LCDR John Supple has been deployed many times, but this is his first deployment as a dad. Nguyet says the deployment is hard on him too. Holidays are difficult. “Because we’re surrounded with family and celebration. He’s not with us,” says Nguyet.

The Supple family’s description of deployment will feel familiar to other military families. Deployment, trainings, and long hours are a typical part of military life, no matter how atypical it truly is.

Military families have an extraordinary strength—an ability to adapt to change, carry on with the mission when it’s an uphill battle, and keep their head up during times of uncertainty. They display this strength during deployments, too. So how do families cope? How do they make something so drastic, like a 12-month deployment, fold into an ordinary life? 
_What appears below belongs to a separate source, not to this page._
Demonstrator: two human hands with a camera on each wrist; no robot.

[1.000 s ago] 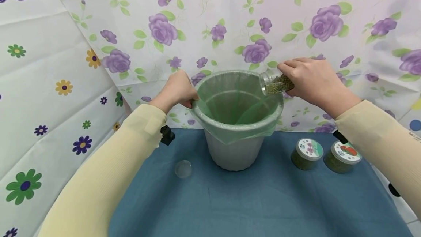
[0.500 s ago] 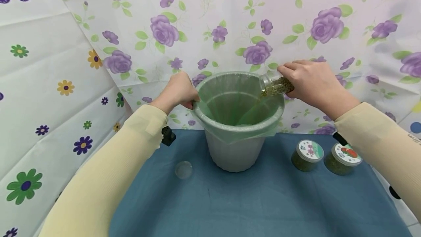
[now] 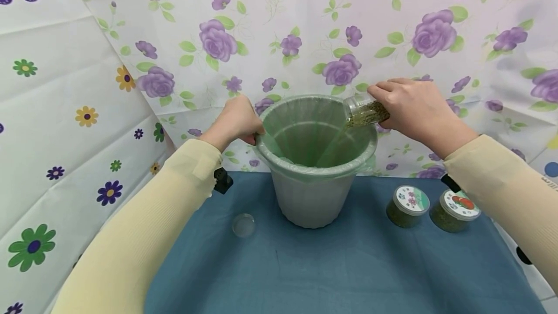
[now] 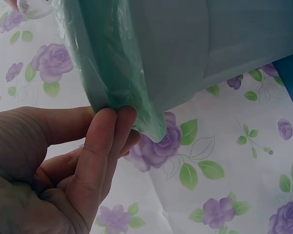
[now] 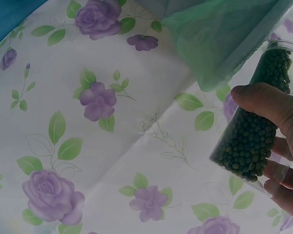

Strength of this nature is found in many places, but oftentimes, there is one common denominator—routine. Family routine doesn’t mean scheduling every minute of the day away; rather it refers to establishing consistent patterns and connections that families can rely on.

Rituals and routines may look different from family to family, but they can make all the difference when you consider the pressure deployment places on families. 

The Power of Ritual

United Through Reading harnesses the power of ritual and the simplest family activity—reading—to connect families during some of their most vulnerable times. 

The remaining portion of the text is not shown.